Golimumab in patients with active rheumatoid arthritis despite treatment with methotrexate: a randomized, double-blind, placebo-controlled, dose-ranging study

Abstract

Objective: To assess the efficacy, safety, and pharmacology of subcutaneous administration of golimumab in patients with active rheumatoid arthritis (RA) despite treatment with methotrexate (MTX).

Methods: Patients were randomly assigned in a double-blinded manner to receive injections of placebo plus MTX or 50 mg or 100 mg golimumab every 2 or 4 weeks plus MTX through week 48. Patients originally assigned to receive injections every 2 weeks had the interval increased to every 4 weeks starting at week 20. The primary end point was the proportion of patients meeting the American College of Rheumatology 20% improvement criteria (achieving an ACR20 response) at week 16. The study was powered to detect a difference in the primary end point when the combined golimumab groups and at least 1 of the individual dose groups were compared with placebo.
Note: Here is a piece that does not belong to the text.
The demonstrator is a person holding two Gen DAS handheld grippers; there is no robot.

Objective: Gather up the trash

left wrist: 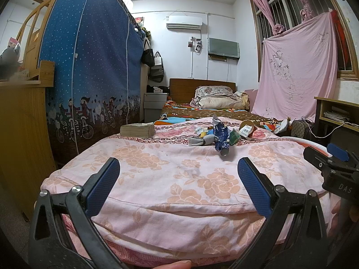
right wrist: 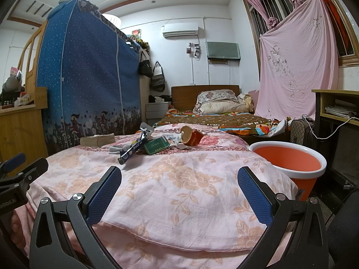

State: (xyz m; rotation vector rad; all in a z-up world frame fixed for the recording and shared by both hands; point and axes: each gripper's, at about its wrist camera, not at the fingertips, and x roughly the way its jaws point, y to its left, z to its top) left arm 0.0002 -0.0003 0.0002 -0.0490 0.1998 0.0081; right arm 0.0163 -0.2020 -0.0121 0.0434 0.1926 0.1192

Results: The primary end point was attained. Sixty-one percent of patients in the combined golimumab plus MTX dose groups achieved an ACR20 response at week 16 compared with 37% of patients in the placebo plus MTX group (P=0.010). In addition, 79% of patients in the group receiving 100 mg golimumab every 2 weeks achieved an ACR20 response (P<0.001 versus placebo). Through week 20 (after which patients receiving placebo were switched to active infliximab therapy), serious adverse events were reported in 9% of patients in the combined golimumab groups and in 6% of patients in the placebo group.

Conclusion: Golimumab plus MTX effectively reduces the signs and symptoms of RA and is generally well tolerated in patients with an inadequate response to MTX.

Trial registration: ClinicalTrials.gov NCT00207714.